_Exercise prompt_. Copy each line in the data below that contains the word "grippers".
Start of Recorded data
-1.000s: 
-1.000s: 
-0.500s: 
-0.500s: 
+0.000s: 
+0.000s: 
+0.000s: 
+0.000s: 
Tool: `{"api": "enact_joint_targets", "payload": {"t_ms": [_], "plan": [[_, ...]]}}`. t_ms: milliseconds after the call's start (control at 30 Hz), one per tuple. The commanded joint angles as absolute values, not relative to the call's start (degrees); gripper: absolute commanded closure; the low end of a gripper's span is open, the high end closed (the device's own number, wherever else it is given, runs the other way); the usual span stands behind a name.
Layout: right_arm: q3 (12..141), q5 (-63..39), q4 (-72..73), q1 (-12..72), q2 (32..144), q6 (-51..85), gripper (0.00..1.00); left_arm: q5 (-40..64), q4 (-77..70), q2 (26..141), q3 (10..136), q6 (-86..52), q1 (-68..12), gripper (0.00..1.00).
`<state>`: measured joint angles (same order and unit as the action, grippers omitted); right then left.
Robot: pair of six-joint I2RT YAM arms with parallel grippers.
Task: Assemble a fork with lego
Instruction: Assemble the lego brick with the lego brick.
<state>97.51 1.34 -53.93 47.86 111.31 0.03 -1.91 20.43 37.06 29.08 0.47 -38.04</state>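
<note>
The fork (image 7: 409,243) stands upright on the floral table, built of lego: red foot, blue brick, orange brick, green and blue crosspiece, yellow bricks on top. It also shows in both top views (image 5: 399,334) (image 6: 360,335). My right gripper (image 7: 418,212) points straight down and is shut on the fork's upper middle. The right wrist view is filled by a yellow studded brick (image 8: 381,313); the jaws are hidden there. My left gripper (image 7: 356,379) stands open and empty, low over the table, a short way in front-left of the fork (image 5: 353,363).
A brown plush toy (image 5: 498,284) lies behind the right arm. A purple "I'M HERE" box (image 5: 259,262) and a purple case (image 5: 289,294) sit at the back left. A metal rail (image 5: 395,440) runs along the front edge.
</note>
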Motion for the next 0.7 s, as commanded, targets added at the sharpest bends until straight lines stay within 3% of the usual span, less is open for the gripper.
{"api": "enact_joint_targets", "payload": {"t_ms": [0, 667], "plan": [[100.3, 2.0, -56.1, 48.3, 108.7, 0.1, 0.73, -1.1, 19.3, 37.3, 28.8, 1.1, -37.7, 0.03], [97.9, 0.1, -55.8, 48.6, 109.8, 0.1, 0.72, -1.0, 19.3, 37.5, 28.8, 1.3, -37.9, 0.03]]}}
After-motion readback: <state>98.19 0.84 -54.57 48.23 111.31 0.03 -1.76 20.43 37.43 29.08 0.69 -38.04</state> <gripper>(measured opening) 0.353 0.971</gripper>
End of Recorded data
_Result_.
`<state>`: measured joint angles (same order and unit as the action, grippers omitted); right then left.
Robot: pair of six-joint I2RT YAM arms with parallel grippers.

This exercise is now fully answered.